The cliched image of a starving author is of a shy and tortured creature huddled in a freezing garret dressed in tattered, dusty overcoat and fingerless gloves, scribbling furiously with a tattered quill pen by guttering candle light…
Well… okay. Maybe we aren’t starving, though when you consider how advances have vanished in recent years it’s a fair bet most of us can’t afford to be without a day job; and maybe that overcoat is a favourite ancient woolly jumper; and maybe its not so much tattered as well-washed and the garret is your centrally heated back bedroom… But the general theory is sound – isn’t it?
Writing is acknowledged to be a lonely occupation even by the most gregarious among us. A great many of the writers of my acquaintance are shy flowers, at least when it comes to presenting their babies to the general public for inspection. It is a hard thing to proffer the words that you have sweated buckets to produce.
Social media does mean we can chat as we write, though most of us will recognise that unless you are incredibly disciplined it can be more curse than blessing. You only need look at the twitter and Facebook feeds of most writers to see that most spend an inordinate amount of time ‘networking’
Writing gurus will advocate the need for platform building and networking across as many sites as you can possibly manage. Yet we all know that there comes a point where you spend more time building a following than writing something worth following.
Prevarication and displacement activity has never been easier!
That is the online activity and though networking online is important there is nothing quite like meeting and writers face to face.

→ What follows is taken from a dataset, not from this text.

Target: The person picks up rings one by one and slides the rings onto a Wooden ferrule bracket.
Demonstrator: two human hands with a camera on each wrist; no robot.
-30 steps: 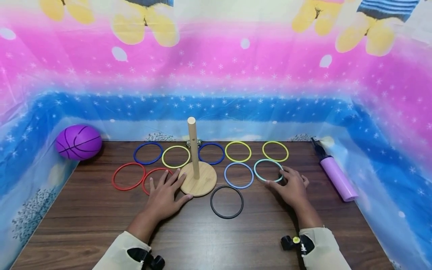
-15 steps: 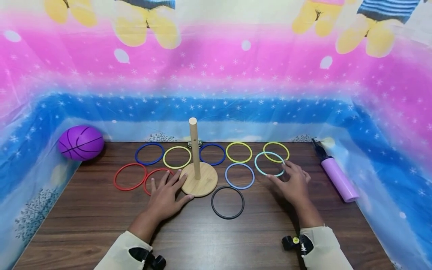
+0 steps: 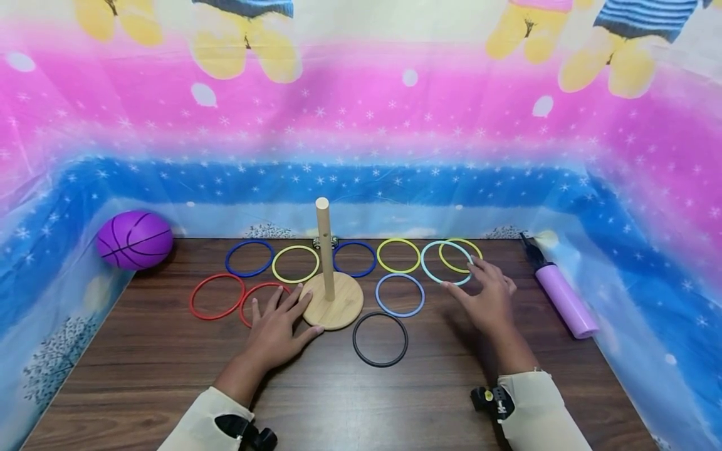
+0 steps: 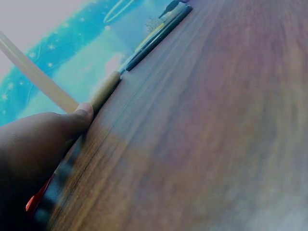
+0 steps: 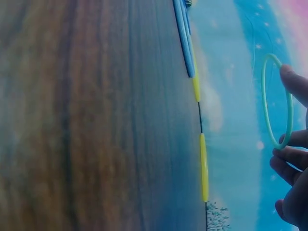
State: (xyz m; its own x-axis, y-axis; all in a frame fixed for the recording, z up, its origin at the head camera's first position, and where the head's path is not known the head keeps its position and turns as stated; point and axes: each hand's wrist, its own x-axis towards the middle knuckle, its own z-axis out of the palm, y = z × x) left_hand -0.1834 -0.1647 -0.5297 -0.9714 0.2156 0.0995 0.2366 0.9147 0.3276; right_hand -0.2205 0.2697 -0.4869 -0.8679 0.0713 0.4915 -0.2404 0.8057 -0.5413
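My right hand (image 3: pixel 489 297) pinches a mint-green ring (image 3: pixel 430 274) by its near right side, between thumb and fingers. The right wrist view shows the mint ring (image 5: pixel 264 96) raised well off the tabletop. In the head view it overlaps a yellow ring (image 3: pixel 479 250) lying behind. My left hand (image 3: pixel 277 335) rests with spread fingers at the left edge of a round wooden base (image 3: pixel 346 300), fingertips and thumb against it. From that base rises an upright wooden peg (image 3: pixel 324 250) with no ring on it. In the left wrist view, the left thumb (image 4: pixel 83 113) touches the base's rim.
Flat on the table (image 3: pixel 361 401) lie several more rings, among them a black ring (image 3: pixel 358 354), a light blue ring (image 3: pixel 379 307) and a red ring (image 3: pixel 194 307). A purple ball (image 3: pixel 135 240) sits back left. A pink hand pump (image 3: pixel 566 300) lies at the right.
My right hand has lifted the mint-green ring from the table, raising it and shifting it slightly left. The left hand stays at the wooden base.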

Having someone approach you, book in hand, and shyly ask for a signature is one of the most satisfying moments for almost any author.
I am not different in wanting to get away from the keyboard to speak with real people in real places and now that winter has (mostly) passed the events calendar is beginning fill up rapidly.
It set me thinking about the many ways we do interact with both fellow fictioneers and our readership. On my Facebook invites list for this week:
- Tuesday – the quarterly 6X6 writers cafe. (I and my co-organiser Misha had already spent weeks selecting the readers and promoting this one – but I was on my own for the event as Misha was away in Bristol as an official delegate for a national arts event.)
- Wednesday is my regular weekly Renegade Writers’ group.
- Thursday – crime-writers’ workshop given by Anne Zaroudi at the Quad in Derby.
- Friday was another fiction cafe – this time as a reader – Cafe 16 is part of Cheadle’s annual arts festival.
- Saturday – Derby Quad where crime and horror writers Paul Finch and Paul Kane were discussing their new work and in particular Paul Kane’s new collection titled Nailbiters.
One week containing book launches, readings, workshops, writing groups and festivals – and these are just some of the ways we get out of our garrets and into the literary maelstrom.
At the risk of cliche – these things are like buses and after a winter of near hibernation it just so happened that they all came along at once, which is shame as health issues dictate there are only so many things I can cram into seven days without crashing and burning!
Social media has made the world far more accessible – allowing us to connect with the world. And one never easier to search out those events. From March to December there are literary festivals and conferences in every county that you can attend, with your box of books tucked under one arm, with new ones springing up ever year.
Yes it is hard to find your audience, but that doesn’t mean you can’t have fun while you are doing it.